Subsequent to that blog Jim Garrison interviewed me for Integral Life about my book Integral City. We talked about The New Cuban Revolution: how the fairly surprising case study of Havana, Cuba offered insights to the sustainability discussion. After the fall of the iron curtain, Cuba was forced by a variety of geo-political realities to change their approach to energy policy, transportation, food production, education, and much else about their whole island eco-region.
This Cuban-focused part of the interview did not stand me in much good stead with opportunities to speak to American city associations about my views of the relationship of cities and their eco-regions. Of course, given the history of the USA and Cuba this was a hard lesson, but not too surprising in retrospect.

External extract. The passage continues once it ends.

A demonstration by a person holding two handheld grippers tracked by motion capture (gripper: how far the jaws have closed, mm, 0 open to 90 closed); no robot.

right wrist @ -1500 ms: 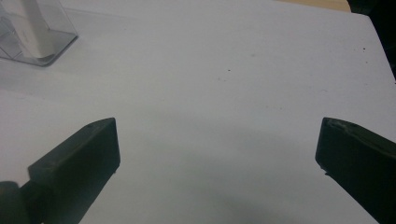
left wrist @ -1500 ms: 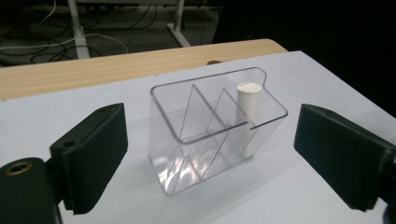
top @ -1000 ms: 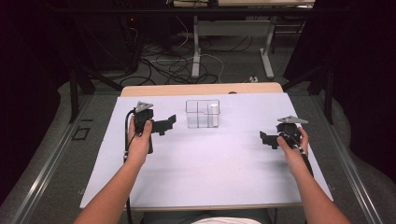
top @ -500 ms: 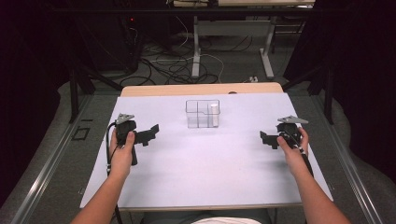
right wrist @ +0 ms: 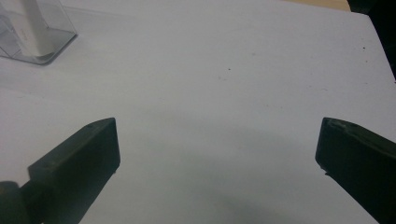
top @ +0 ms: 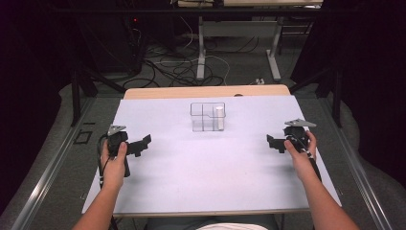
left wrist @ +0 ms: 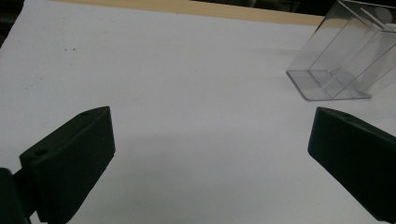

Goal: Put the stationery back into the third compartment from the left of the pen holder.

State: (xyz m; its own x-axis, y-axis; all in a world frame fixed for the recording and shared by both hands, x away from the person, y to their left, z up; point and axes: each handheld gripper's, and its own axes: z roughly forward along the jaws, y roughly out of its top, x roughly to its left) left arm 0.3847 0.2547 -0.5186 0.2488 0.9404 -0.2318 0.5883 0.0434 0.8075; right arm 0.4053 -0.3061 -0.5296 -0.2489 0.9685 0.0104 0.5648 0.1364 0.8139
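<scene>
A clear plastic box with dividers [top: 207, 116] stands at the back middle of the white table [top: 206, 167]. A white cylinder [top: 219, 117] stands upright in its right compartment. In the left gripper view the box [left wrist: 343, 58] is at the upper right; in the right gripper view the box [right wrist: 49, 35] and the white cylinder [right wrist: 32, 25] sit at the upper left. My left gripper [top: 143, 143] is held at the table's left, open and empty, its jaws [left wrist: 212, 158] wide apart. My right gripper [top: 273, 142] is at the table's right, also open and empty [right wrist: 219, 163].
A wooden strip [top: 206, 91] runs along the table's far edge. Beyond it are cables [top: 167, 67] and desk legs [top: 201, 52] on the floor. A metal rail [top: 52, 172] runs along the left side of the table.
My left gripper has moved back toward the person and to the left, away from the box. The right gripper has stayed in place.
</scene>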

So it is with genuine delight that I read in Slate today that they are now revisiting the lessons from Cuba and its experience with agro-ecology. Not only that but the author recognizes the importance that mindset plays in making decisions that change governance, relationship to the land and the wellbeing of people. The Slate article finishes with this caution:
Climate change has already reduced global wheat harvests by 5 percent, and food prices are predicted to double by 2030. Cuba’s example is both instructive and frustrating. Technical innovations in Cuban agriculture point to the kinds of thinking needed to address the future: moving away from monoculture and understanding the value of complex, integrated systems. The trouble is that this also means a change in the mindset of governments and scientists schooled in last century’s agriculture. If that’s a lesson the rest of the world is ready for, Cuban peasant organizing could well light the way to the future, even if their automobiles are stuck in the past.